Significant improvements were seen in all 6 biochemical parameters at 24 weeks. The median levels of these parameters at baseline and week 24 are summarized in supplemental Table 2, available online at the Blood website. Among 4 patients with estimated glomerular filtration rate <30 mL/min per 1.73 m² at baseline, 2 patients had normalized estimated glomerular filtration rate by 24 weeks, 1 patient had postponed fully recovery of renal function at 18 months, and 1 patient was still on dialysis when followed up to 12 months.

The median follow-up time was 33 months (range, 3-41 months). A total of 10 patients experienced no response or PD and moved to the next treatment, and 2 deaths occurred. The follow-up time, time to next treatment (TTNT), and second-line treatments are listed in supplemental Table 3. The median TTNT was 36 months (range, 1-39 months), with no significant difference between nonsevere and severe groups (39 months vs 36 months, P = .917) or between iMCD-TAFRO and iMCD-NOS groups (not reached vs 36 months, P = .703). The 3-year OS was 93.3%, and there was no significant difference between the nonsevere and severe groups (88.9% vs 100%, P = .241) or between the iMCD-TAFRO and iMCD-NOS groups (85.7% vs 95.6%, P = .762) (Figure 2). The median OS time was not reached. No patients had adverse events of grade 2 or above. No patients died owing to treatment-related toxicity. Grade 1 peripheral sensory neuropathy (10%) was the most common adverse event, followed by grade 1 neutropenia (6.7%) and grade 1 nausea (6.7%). Adverse events are listed in supplemental Table 4.

To our knowledge, this is the first prospective trial enrolling patients with newly diagnosed iMCD that evaluated efficacy using the newly developed Castleman Disease Collaborative Network criteria.
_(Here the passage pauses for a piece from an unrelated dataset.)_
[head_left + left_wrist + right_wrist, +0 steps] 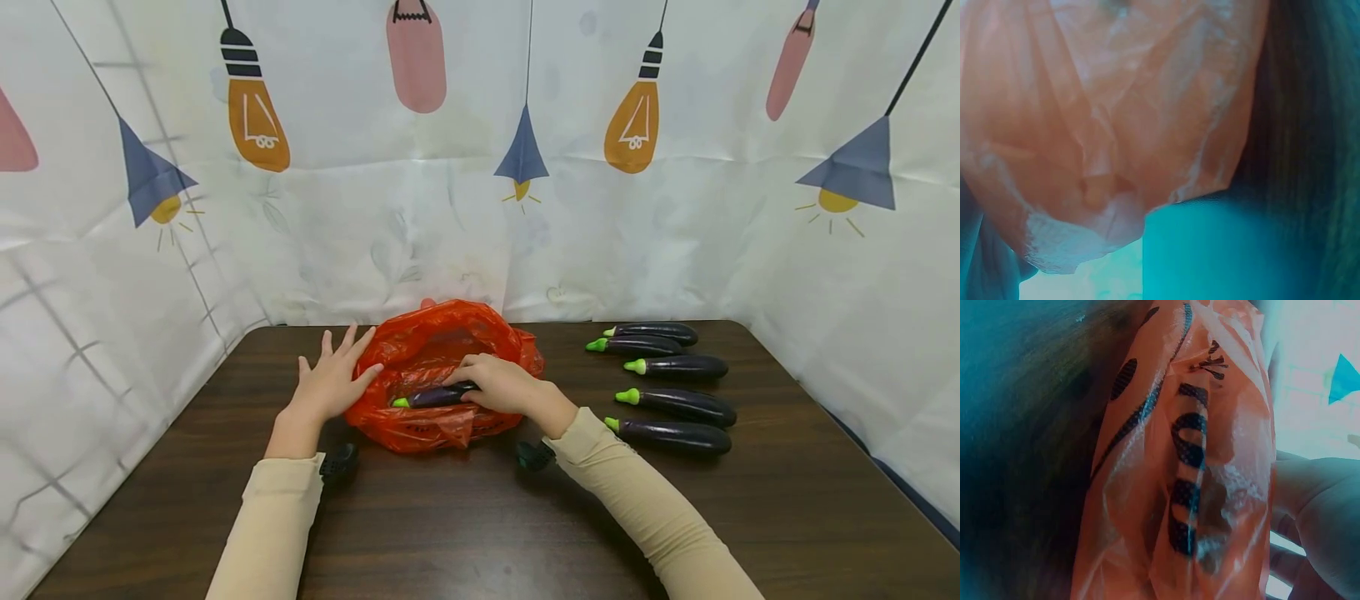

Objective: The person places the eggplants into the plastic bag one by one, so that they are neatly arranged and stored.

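A red plastic bag (420, 433) stands with its mouth wide on the table, in the middle of the head view. Inside the mouth, my right hand (498, 383) grips an eggplant (435, 397) by its dark end, its green stem pointing left. My left hand (326, 379) has its fingers spread and rests against the bag's left rim. In the left wrist view the bag's wall (1116, 112) fills most of the picture. Black print shows on the bag (1147, 550) in the right wrist view, with part of the right hand (1329, 519) at the edge.
Several eggplants (678, 405) lie in a column on the right side of the dark wooden table (420, 533), stems to the left. A white printed cloth (337, 225) hangs behind the table and along both sides.
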The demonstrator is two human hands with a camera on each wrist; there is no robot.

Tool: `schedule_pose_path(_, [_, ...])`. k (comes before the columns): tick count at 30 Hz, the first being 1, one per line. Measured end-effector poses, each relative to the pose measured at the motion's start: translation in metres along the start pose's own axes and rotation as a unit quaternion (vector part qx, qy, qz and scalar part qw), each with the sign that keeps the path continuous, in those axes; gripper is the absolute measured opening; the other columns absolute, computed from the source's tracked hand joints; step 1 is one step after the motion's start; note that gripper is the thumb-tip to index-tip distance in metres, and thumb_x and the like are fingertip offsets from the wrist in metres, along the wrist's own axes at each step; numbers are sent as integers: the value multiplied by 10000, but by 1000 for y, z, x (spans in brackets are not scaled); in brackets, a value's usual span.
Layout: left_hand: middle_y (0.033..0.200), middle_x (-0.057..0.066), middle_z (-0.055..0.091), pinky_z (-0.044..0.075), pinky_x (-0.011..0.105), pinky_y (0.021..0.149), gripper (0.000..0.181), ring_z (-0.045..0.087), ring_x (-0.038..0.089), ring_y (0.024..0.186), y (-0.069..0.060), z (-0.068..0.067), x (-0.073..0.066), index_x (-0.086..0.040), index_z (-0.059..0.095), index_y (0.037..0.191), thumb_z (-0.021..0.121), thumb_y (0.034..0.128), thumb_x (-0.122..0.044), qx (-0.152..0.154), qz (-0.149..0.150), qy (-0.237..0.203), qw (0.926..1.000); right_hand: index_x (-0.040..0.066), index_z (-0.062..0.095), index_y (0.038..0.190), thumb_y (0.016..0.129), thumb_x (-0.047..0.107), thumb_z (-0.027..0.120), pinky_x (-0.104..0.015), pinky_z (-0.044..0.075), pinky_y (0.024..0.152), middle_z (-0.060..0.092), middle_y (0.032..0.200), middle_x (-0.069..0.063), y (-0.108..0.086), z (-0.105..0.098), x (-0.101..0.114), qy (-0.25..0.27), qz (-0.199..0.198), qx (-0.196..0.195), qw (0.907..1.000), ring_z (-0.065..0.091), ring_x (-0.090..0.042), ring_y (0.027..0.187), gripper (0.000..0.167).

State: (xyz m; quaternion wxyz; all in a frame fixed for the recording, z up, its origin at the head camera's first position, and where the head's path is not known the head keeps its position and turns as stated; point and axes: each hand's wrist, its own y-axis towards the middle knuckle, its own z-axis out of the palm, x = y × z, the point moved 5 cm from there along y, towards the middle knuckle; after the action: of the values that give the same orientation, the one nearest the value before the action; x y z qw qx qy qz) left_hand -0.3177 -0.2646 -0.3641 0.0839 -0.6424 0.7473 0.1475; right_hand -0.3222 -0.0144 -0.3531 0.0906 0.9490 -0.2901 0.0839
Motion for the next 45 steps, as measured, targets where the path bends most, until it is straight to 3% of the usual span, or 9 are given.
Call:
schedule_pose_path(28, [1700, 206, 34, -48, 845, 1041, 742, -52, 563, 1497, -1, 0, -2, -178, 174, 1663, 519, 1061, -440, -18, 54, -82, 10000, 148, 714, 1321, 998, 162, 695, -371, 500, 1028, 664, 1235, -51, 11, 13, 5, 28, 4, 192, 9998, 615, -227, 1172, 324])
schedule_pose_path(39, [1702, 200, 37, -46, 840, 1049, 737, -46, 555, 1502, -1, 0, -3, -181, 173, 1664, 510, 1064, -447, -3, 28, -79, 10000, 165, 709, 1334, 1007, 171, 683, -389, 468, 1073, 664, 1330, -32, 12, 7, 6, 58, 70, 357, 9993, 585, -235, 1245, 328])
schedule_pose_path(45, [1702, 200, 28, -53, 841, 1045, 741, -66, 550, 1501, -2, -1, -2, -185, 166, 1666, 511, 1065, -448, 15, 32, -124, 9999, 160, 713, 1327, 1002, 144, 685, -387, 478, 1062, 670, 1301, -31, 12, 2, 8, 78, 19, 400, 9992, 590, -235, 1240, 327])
The BCD regimen attained an overall response of 70% at week 24, and 77% of patients achieved at least partial overall response after 9 months. Although direct comparisons cannot be made owing to potential confounders (eg, differences in inclusion criteria, response criteria, geographies) and differences in study design (eg, open label vs randomized controlled trial), the response rate appears to be similar to or higher than in newly diagnosed iMCD treated with TCP regimen, which achieved a durable tumor and symptomatic response in 48% of patients, or in symptomatic iMCD (previously treated or newly diagnosed) treated with siltuximab, which achieved a durable tumor and symptomatic response in 34% of patients.^4,7 Considering the fact that IL-6–targeted treatment is not readily available everywhere and not effective for every patient and that BCD regimen seems to be safe, effective, and more widely available, BCD regimen is a promising treatment option for patients with newly diagnosed iMCD who cannot access IL-6–directed therapies.

This study was also the first prospective trial, to our knowledge, to describe the treatment response of patients with iMCD-TAFRO to a preassigned regimen. Patients with iMCD-TAFRO treated with BCD regimen had a similar response rate and similar TTNT and overall survival compared with patients with iMCD-NOS. This result supports this combination therapy to be used for patients with iMCD-TAFRO, as it may be able to overcome the poor prognosis of iMCD-TAFRO. The high response rate achieved with BCD regimen in iMCD-TAFRO might be attributed to the rapid onset of the effect of bortezomib and antiinflammatory effect of high-dose dexamethasone, which could alleviate the cytokine storm accompanied by iMCD-TAFRO.¹⁰ 

The BCD regimen in our study was maintained only for 21 months, and we observed PD in some patients after BD regimen withdrawal, suggesting that it is necessary to identify patients who will need long-term maintenance treatment in the future.¹¹ 

In conclusion, BCD regimen is an effective and safe treatment option for patients with newly diagnosed iMCD, especially in patients with severe iMCD and patients with iMCD-TAFRO who cannot access anti-IL–6 therapy.